La réforme de la santé amorcée en 2015 par le précédent gouvernement libéral aura eu pour effet de privatiser les services, de restreindre leur accessibilité tout en ouvrant la porte à des sous-traitants « peu qualifiés », selon une étude.
C’est ce que révèle une équipe de chercheurs de l’Université du Québec en Outaouais (UQO) et de l’Université McGill dans un rapport commandé par le Comité des usagers du Centre de santé et de services sociaux (CSSS) Lucille-Teasdale.

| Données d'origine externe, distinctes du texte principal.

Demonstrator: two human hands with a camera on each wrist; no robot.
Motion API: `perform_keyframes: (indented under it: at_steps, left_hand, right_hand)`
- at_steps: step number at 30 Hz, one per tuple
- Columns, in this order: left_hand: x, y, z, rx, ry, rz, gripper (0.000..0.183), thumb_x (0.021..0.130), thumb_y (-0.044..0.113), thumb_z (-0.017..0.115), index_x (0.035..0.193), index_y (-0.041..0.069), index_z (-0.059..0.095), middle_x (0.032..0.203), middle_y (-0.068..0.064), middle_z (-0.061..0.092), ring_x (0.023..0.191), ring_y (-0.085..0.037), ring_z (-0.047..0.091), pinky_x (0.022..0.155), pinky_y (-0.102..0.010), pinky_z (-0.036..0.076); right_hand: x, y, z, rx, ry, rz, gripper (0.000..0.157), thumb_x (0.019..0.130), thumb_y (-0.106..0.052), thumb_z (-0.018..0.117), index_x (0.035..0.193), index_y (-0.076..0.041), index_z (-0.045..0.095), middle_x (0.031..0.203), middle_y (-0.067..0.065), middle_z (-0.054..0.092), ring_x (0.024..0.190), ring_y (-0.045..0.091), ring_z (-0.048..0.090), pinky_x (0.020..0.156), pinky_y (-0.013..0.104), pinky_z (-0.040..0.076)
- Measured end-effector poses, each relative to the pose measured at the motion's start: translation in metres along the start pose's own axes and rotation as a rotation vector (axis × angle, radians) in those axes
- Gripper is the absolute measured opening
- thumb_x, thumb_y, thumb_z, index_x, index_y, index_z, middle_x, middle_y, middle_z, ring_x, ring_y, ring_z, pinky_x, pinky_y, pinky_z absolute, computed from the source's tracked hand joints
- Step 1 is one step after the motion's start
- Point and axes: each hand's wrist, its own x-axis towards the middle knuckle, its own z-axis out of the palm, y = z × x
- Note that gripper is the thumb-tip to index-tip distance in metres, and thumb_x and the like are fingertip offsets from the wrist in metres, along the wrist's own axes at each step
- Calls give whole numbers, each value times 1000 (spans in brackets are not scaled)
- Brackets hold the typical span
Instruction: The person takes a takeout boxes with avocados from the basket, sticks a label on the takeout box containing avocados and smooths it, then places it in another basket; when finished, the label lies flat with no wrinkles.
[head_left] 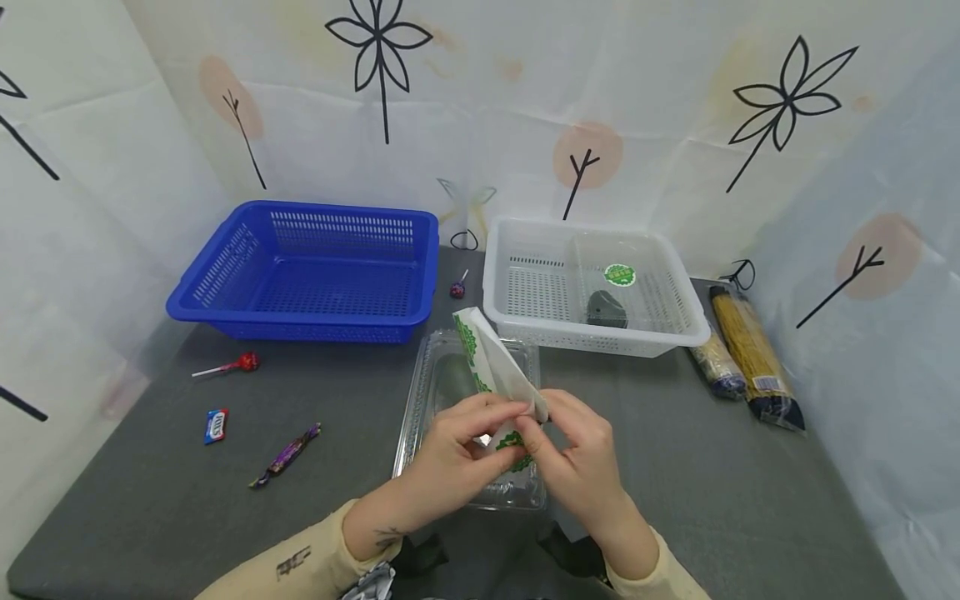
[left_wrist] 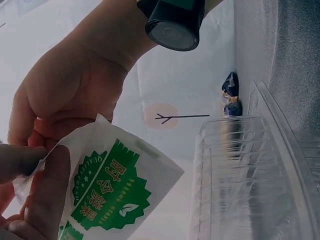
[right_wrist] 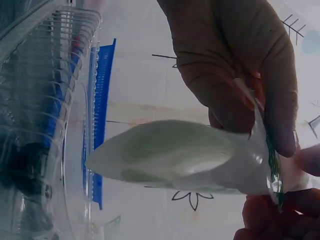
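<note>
A white strip of stickers (head_left: 495, 358) with green leaf labels is held up between both hands. My left hand (head_left: 450, 454) pinches it from the left between thumb and fingers, and my right hand (head_left: 581, 454) pinches it from the right, with the thumbs close together. In the left wrist view a green label (left_wrist: 112, 187) with Chinese lettering shows on the white strip, beside the left fingertips. Toward the right wrist camera the strip's pale back (right_wrist: 170, 155) curves outward. Below the hands lies a clear plastic box (head_left: 411, 421), partly hidden by them.
Behind stand a blue basket (head_left: 322, 321) and a white basket (head_left: 600, 337) holding a clear lidded box with a green label (head_left: 620, 275). A red lollipop (head_left: 247, 361), a purple lollipop (head_left: 457, 290), wrapped candies (head_left: 285, 456) and bagged noodles (head_left: 757, 358) lie around.
</note>
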Motion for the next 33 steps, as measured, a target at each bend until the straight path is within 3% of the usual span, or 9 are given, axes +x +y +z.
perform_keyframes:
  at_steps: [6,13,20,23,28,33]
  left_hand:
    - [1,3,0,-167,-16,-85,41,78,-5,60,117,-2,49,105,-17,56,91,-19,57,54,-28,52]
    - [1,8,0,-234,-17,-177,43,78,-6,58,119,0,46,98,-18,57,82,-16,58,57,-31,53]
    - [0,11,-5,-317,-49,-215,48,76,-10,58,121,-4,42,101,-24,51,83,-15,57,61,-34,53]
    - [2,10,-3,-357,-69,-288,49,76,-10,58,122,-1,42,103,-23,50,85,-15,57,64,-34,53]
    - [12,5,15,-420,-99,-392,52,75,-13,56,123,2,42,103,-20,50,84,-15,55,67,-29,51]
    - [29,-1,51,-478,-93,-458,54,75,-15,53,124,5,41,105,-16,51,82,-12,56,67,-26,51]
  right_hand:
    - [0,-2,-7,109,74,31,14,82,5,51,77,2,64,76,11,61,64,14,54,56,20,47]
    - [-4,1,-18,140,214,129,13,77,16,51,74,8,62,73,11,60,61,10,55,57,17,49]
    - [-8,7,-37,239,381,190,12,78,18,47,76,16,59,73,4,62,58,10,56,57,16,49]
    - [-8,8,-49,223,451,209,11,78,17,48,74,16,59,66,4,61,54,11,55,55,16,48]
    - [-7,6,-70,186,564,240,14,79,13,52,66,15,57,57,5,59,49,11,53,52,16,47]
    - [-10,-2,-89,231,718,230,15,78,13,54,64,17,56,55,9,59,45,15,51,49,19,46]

Ceux-ci se sont penchés sur les services offerts auprès des aînés dans les Centres hospitaliers de soins de longue durée dans les arrondissements de Rosemont – La Petite-Patrie et de Mercier – Hochelaga-Maisonneuve. Usagers, intervenants, cadres et gestionnaires ont tous été interrogés pour donner un portait de la situation.
« On a constaté que pour les usagers, la relation avec la personne qui administre les soins est très importante. Or, dans le secteur public, le personnel manque de plus de temps avec les tâches qui s’accumulent. Il est difficile d’établir de telles relations dans les conditions actuelles », souligne Mélanie Bourque, professeure du Département de travail social à l’UQO et coauteure du rapport.
Selon son enquête, le Centre intégré universitaire de santé et de services sociaux (CIUSSS) de l’Est-de-l’Île-de-Montréal « se dégage de ses responsabilités en attribuant les périodes difficiles de recrutement (soirs et fins de semaine) aux agences privées ».
« C’est là que le bât blesse. On a vu l’arrivée de plusieurs agences avec les employés surchargés, trop occupés. Il y a beaucoup de roulement de personnel et ça fait en sorte que les usagers perdent une certaine stabilité, alors qu’ils sont dans une situation de vulnérabilité. La touche d’humanité nécessaire manque », indique Jeannelle Bouffard, présidente du comité des usagers du CSSS Lucille-Teasdale.
En effet, les heures de soutien à domicile fournies par le personnel du CSSS sont passées de 49% à 34% entre 2015-16 et 2018-19.
À l’inverse, les heures de soutien à domicile payées par les personnes à l’aide d’une subvention appelée « chèque emploi service » sont passées de 1% à 24% des heures totales durant la même période.
Toutefois, ces heures de soutien à domicile ont augmenté de 73%, principalement grâce à cette subvention et aux fournisseurs externes, telles que les agences de placement.
Cette dégradation de la qualité des services se fait dans un contexte où la population des 65 ans et plus vivant seule sur le territoire du CSSS Lucille-Teasdale atteint 47,5%, comparativement à 36,3% à Montréal.
On recommande dans le rapport entre autres de repenser « les indicateurs de qualité sur la base de l’expérience et des besoins des personnes et non seulement sur le nombre de services rendus » et de « mettre en place des mécanismes connaître la satisfaction » des usagers.